11 Created a sample of rows for faculty to use. Used the same six categories to allow for aggregation of data across the campus. Split each of the six into different sorts of approaches to fit various disciplines. Promised to come to the department if a row could not be found. (None have requested this.)

12 Sample (starting point) Rows ClassificationLists information. Incorporates information. Classifies information. Examines reasoning for information classifications. Consider Biases Does not detect any biases. Identifies biases. Contests biases. Overcomes biases. Decision Making Based On Support Does not make a decision. Makes a decision but does not provide backing. Makes and supports a good decision. Justifies why a given decision is the best.

13 Build Your Rubric Assume you are a department assessment coordinator now. Assume our signature assignment is to write a paper about off-roading equipment. (Assignment is in the workbook.) Review Appendix F to select a row for each of the six categories.

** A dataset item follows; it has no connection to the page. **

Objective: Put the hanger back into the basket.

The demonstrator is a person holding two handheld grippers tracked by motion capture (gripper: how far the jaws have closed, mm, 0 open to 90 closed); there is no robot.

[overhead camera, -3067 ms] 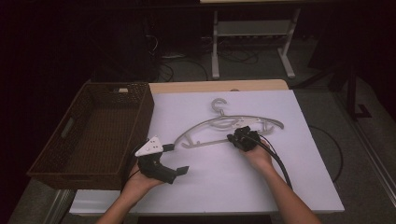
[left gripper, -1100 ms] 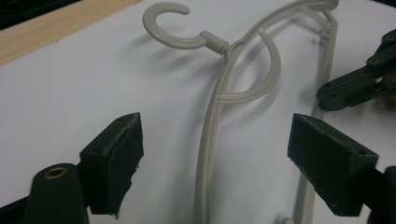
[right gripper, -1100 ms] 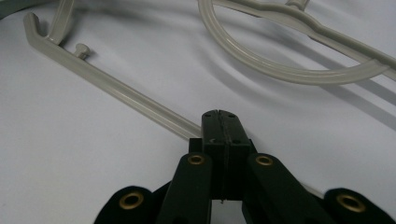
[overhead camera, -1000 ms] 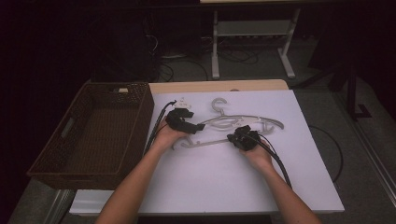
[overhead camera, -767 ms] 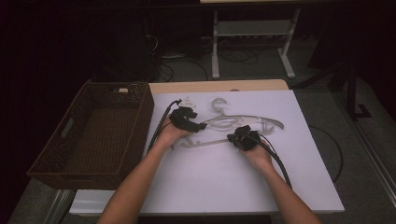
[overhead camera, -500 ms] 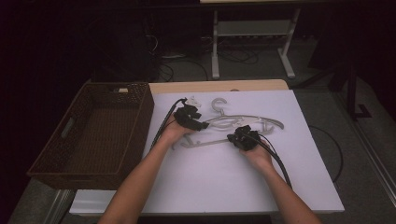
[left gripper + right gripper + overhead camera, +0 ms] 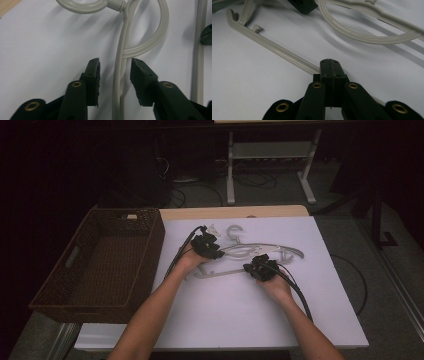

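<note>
The left gripper [image 7: 113, 75] stands with jaws parted around the upper arm of a pale plastic hanger [image 7: 120, 62], the rod between the pads, not yet pinched. The right gripper [image 7: 329, 67] is clamped on the hanger's lower bar [image 7: 274, 50]. The hanger [image 7: 260, 251] lies flat on a white table [image 7: 240, 315], beside a brown wicker basket [image 7: 100, 265] at its left edge.

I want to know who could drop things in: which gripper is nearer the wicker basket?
Left. The left gripper sits nearer the basket; the right gripper is farther off, clamped on the hanger.
</note>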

14 Localize the Descriptors Add assignment-specific language to the rubric descriptors to support more natural feedback to students. Original Example Clarifying Questions Does not ask questions. Identifies some questions. Asks good questions. Analyzes insightful questions. Adapted Version Clarifying Questions Does not ask questions about the budget problem. Identifies some basic common or obvious questions about the budget problem. Asks relevant questions that guide further research into the budget problem. Analyzes insightful questions showing a deep understanding of how the questions can guide the research.

15 Case #2: Written Communications Use the same assumptions. You need a college-wide measure, but you need buy-in from ALL departments. Lets build a new rubric using the same methods.

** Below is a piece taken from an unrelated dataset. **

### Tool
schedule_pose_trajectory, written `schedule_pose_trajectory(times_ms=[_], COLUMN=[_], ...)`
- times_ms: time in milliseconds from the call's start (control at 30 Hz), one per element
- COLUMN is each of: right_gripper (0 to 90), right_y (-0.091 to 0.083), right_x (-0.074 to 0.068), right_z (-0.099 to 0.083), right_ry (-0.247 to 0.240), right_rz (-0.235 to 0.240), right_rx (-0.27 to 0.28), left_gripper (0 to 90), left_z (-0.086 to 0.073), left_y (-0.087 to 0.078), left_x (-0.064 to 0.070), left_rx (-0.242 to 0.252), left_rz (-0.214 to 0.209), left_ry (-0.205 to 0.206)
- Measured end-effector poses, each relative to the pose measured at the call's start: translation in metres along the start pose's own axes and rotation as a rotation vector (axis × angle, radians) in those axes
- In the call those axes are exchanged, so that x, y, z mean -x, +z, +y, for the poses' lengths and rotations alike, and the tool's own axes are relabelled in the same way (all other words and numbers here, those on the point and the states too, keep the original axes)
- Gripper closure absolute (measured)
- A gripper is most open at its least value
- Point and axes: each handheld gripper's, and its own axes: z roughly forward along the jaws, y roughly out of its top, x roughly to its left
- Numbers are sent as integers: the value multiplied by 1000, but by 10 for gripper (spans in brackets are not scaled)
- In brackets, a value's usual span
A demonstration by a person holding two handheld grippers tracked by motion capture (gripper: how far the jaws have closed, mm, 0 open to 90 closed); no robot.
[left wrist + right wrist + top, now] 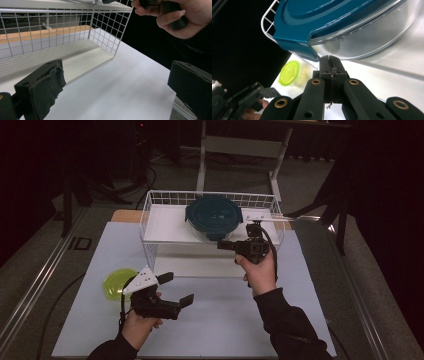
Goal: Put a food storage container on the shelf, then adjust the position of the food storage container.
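Directly ahead of the closed, empty right gripper (331, 65) sits a teal-lidded round glass container (214, 216); the left gripper (176, 290) gapes wide, empty.

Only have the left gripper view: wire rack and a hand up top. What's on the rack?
Observer: A clear glass bowl with a teal lid, on the rack's top shelf.
Operator: Right gripper open?
Observer: No, the right gripper has its jaws together, tips at the lid's latch.
Operator: Anything else on the table?
Observer: A small container with a yellow-green lid, beside the left gripper, which is open.
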Motion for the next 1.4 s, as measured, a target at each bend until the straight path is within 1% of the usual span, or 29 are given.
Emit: schedule_pose_trajectory(times_ms=[167,300,400,433,467,500,533,567,600,633,667,700,733,767,800,833,867,900,933,967,1000,1033,1067,1133,1200,1233,1300,1367,1400], right_gripper=[896,892,839,806,797,780,752,701,680,639,574,532,498,448,391,345,301,251,203,168,157,158,155,142,142,142,142,143,143], right_y=[3,5,5,4,2,-1,-3,-7,-9,-12,-16,-19,-21,-26,-30,-33,-35,-39,-43,-46,-51,-53,-56,-63,-66,-68,-70,-72,-71], right_x=[3,4,6,6,6,5,4,3,3,1,0,0,0,0,0,0,1,2,3,3,4,4,5,8,8,9,8,6,5], right_z=[6,10,10,8,5,1,-2,-7,-11,-16,-23,-29,-33,-40,-47,-52,-57,-63,-69,-74,-80,-84,-89,-99,-107,-113,-122,-129,-131], right_ry=[6,3,1,-6,-19,-31,-41,-58,-68,-85,-106,-116,-123,-126,-141,-167,-178,-184,-199,-217,-237,-247,-253,-262,-282,-303,-321,-340,-344], right_rz=[-11,-24,-20,-11,2,1,4,19,24,25,34,45,50,59,67,64,64,77,92,97,93,79,64,74,66,63,72,73,79], right_rx=[3,12,8,8,9,13,13,17,18,19,24,25,22,34,56,66,75,86,91,96,113,122,126,158,162,167,169,175,175], left_gripper=[7,7,7,7,8,8,8,8,8,8,8,8,8,8,11,11,12,11,12,12,12,15,41,56,98,132,149,189,199], left_z=[-3,-5,-7,-8,-10,-10,-10,-10,-10,-10,-10,-9,-8,-8,-8,-8,-9,-11,-13,-15,-16,-18,-19,-20,-20,-21,-22,-24,-25], left_y=[3,5,6,6,6,6,5,5,4,1,-1,-3,-6,-8,-11,-13,-14,-17,-18,-20,-22,-25,-28,-36,-45,-48,-57,-65,-70], left_x=[1,2,2,1,1,0,-1,-2,-2,-2,-3,-3,-3,-3,-4,-4,-4,-6,-6,-8,-10,-12,-15,-22,-29,-32,-39,-46,-51], left_rx=[-14,-17,-16,-14,-13,-15,-21,-23,-27,-17,-9,-11,-17,-28,-29,-37,-47,-51,-58,-69,-70,-74,-69,-60,-48,-47,-40,-39,-38], left_rz=[4,-6,-23,-32,-40,-52,-82,-97,-108,-124,-136,-139,-131,-130,-129,-118,-113,-123,-122,-117,-121,-115,-112,-96,-97,-90,-86,-66,-64], left_ry=[13,16,17,20,21,18,7,-3,-15,-13,-6,2,22,37,53,62,71,76,77,79,77,72,70,68,74,76,74,75,71])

16 Written Communications Literacy – Early Decisions Purpose – measure written communications quality from student submissions. Target of Measurement – writing qualities (trait-based). Define Written Communications Literacy.

17 Written Communications – Define the Construct A search for rubrics on this trait yielded over 100K hits. So, we dropped back and punted. We used the AAC&U VALUE rubric as a starting point. In addition, we consulted the commonly used 6+1 Traits Rubric. From these, we found criteria and potential wording for some rubric rows.

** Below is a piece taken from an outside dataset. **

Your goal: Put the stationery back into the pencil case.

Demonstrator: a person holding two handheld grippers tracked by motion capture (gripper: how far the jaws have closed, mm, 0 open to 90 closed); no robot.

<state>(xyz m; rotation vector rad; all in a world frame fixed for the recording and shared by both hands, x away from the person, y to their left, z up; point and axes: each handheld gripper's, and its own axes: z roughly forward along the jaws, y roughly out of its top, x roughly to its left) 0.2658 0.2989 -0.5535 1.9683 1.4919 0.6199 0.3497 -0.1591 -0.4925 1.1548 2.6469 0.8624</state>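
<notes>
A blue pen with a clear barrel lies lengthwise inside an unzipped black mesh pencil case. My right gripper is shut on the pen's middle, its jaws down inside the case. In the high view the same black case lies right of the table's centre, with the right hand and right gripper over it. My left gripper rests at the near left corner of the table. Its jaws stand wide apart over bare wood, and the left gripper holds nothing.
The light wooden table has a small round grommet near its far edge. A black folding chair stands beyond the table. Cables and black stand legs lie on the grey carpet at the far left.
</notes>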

18 Scale Definitions We worked with our English teachers to narrow down what the scores should mean. 1. Major writing errors necessitating major revision or rewrite 2. Minor quality errors that could be resolved with minor revisions 3. Competent writing that would pass as is 4. Excellent writing that went beyond minimum standards

19 Define the Criteria Content Development Genre and Discipline-Specific Conventions Claims Credible Evidence Analysis Control of Syntax and Mechanics Overall Impact

20 Written Communications Rubric Development Procedure 1. Print/Open a copy of the Starting Point Rubric for Written Communication. 2. Review the section of the document that corresponds to each row in the rubric template. 3. Select ONE approach for measuring that criterion (row) from the Descriptor Categories in column one of the examples tables. 4. Place the description into the 3 cell on that row. 5. Write a descriptor for the remaining column cells along that row.

21 Review Quality of Our Rubric Turn back to section 7 in the morning session notes. Review our rubric in light of the checklist.

22 Case #3 Build From Generic Criteria Take a look in your workbooks at the generic criteria listing. We argue that these criteria could lead you to most of the criteria you might want to use in future assignment-based rubrics.

23 Examples (Workbook) 2 Examples in the workbook. Bolded criteria were selected as the most important. Which do you feel were more important?

24 Now It Is Your Turn Select a favorite assignment (or one of the examples). Select 3-4 important criteria. Complete a rubric with 3-4 rows including: Criteria definitions. Score scale definitions. Descriptors.